▶ [Problem details]
Write out all records as given; omit images.

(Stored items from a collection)
────────────────────────────────────────

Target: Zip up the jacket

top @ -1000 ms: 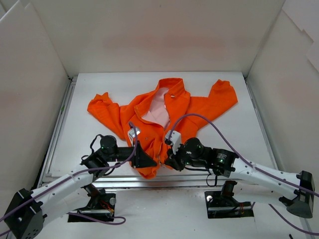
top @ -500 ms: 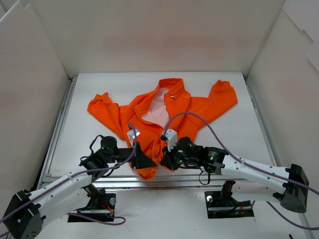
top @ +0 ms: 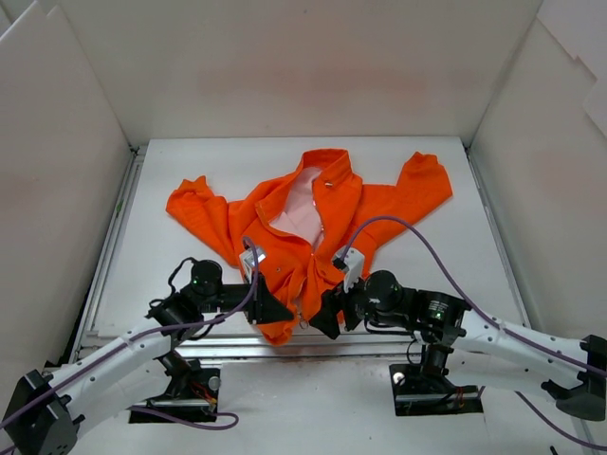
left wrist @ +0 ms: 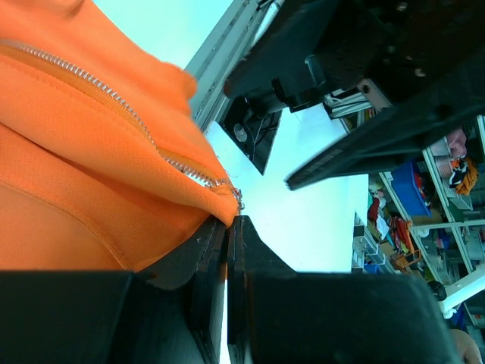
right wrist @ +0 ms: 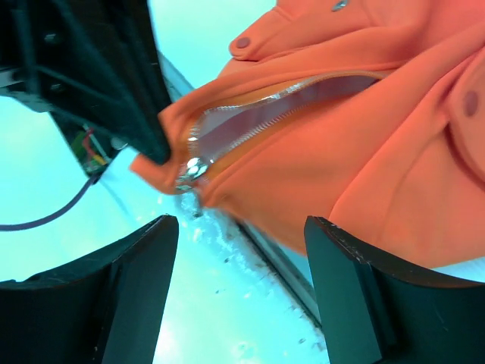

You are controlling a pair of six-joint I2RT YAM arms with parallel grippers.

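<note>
**Jacket on the bench, one side pinched, other side let go**

No bins or trays here. The only "container" is the white-walled box around the bench, and all that's in it is the jacket. It lies flat on its back, collar toward the far wall and sleeves spread out to either side. The pink lining shows where the front gapes near the collar.

The left jaws are clenched on the jacket's bottom hem, right at the lower end of the zipper. The right jaws sit just beside them on the other side of that hem, spread wide with nothing between them. The silver zipper pull sits down at the hem end, beyond the open fingers.

Hard to make out:
- From above, both wrists cover most of the hem, so the zipper's bottom end is hidden there.
- The right wrist view is soft, and the snaps are just dull blobs.
- The left wrist view cuts off all but one corner of fabric.

A purple cable arcs over the jacket's lower right side, and a metal rail runs under the hem.
</note>
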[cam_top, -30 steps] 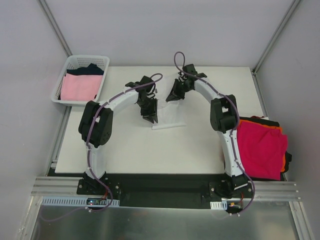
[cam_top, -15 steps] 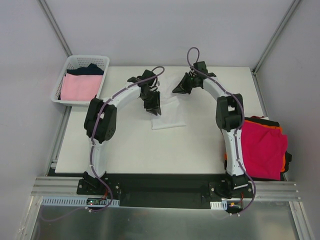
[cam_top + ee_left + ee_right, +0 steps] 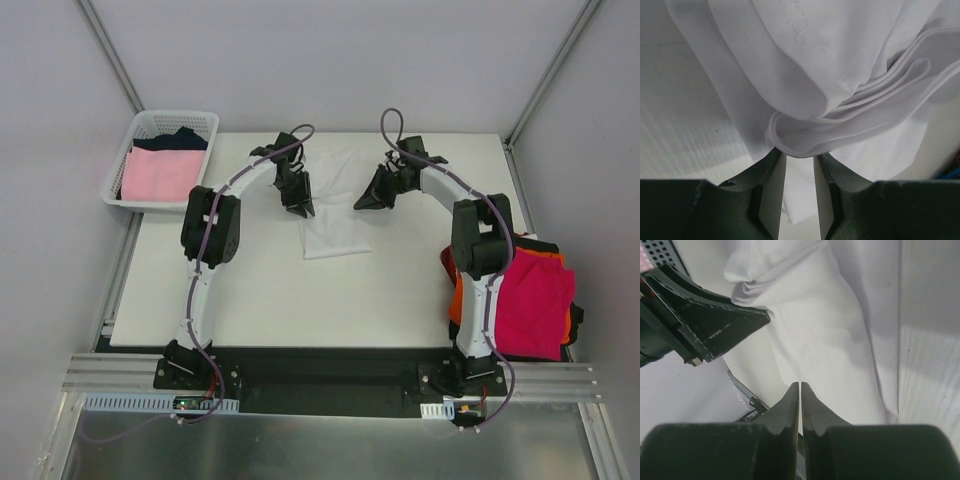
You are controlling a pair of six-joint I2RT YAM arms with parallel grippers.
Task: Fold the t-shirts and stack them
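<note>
Your left gripper (image 3: 800, 159) pinches bunched white t-shirt (image 3: 337, 235), upper centre of top view; right gripper (image 3: 800, 386) fingers pressed together at shirt edge.

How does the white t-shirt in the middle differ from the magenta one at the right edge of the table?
The white t-shirt is partly lifted and bunched in the left pincer; the magenta t-shirt lies flat, ungripped. The white one rests alone on the table; the magenta one tops a pile over orange cloth. Both are plain, single-coloured.
</note>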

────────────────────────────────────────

▶ [Output for this exercise]
Target: Zip up the jacket

top @ -1000 ms: 
top @ -500 ms: 
top @ +0 ms: 
left wrist @ +0 ms: 
right wrist @ +0 ms: 

You are controlling a pair of six-joint I2RT YAM arms with parallel grippers.

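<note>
**Jacket on the bench, one side pinched, other side let go**

No bins or trays here. The only "container" is the white-walled box around the bench, and all that's in it is the jacket. It lies flat on its back, collar toward the far wall and sleeves spread out to either side. The pink lining shows where the front gapes near the collar.

The left jaws are clenched on the jacket's bottom hem, right at the lower end of the zipper. The right jaws sit just beside them on the other side of that hem, spread wide with nothing between them. The silver zipper pull sits down at the hem end, beyond the open fingers.

Hard to make out:
- From above, both wrists cover most of the hem, so the zipper's bottom end is hidden there.
- The right wrist view is soft, and the snaps are just dull blobs.
- The left wrist view cuts off all but one corner of fabric.

A purple cable arcs over the jacket's lower right side, and a metal rail runs under the hem.
</note>
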[cam_top, -30 steps] 
[cam_top, -15 steps] 
[cam_top + ee_left + ee_right, +0 steps] 
You are controlling a pair of six-joint I2RT YAM arms with parallel grippers.
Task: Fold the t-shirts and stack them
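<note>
Your left gripper (image 3: 800, 159) pinches bunched white t-shirt (image 3: 337, 235), upper centre of top view; right gripper (image 3: 800, 386) fingers pressed together at shirt edge.

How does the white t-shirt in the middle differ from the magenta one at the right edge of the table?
The white t-shirt is partly lifted and bunched in the left pincer; the magenta t-shirt lies flat, ungripped. The white one rests alone on the table; the magenta one tops a pile over orange cloth. Both are plain, single-coloured.
</note>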

The exercise contains no remaining tasks.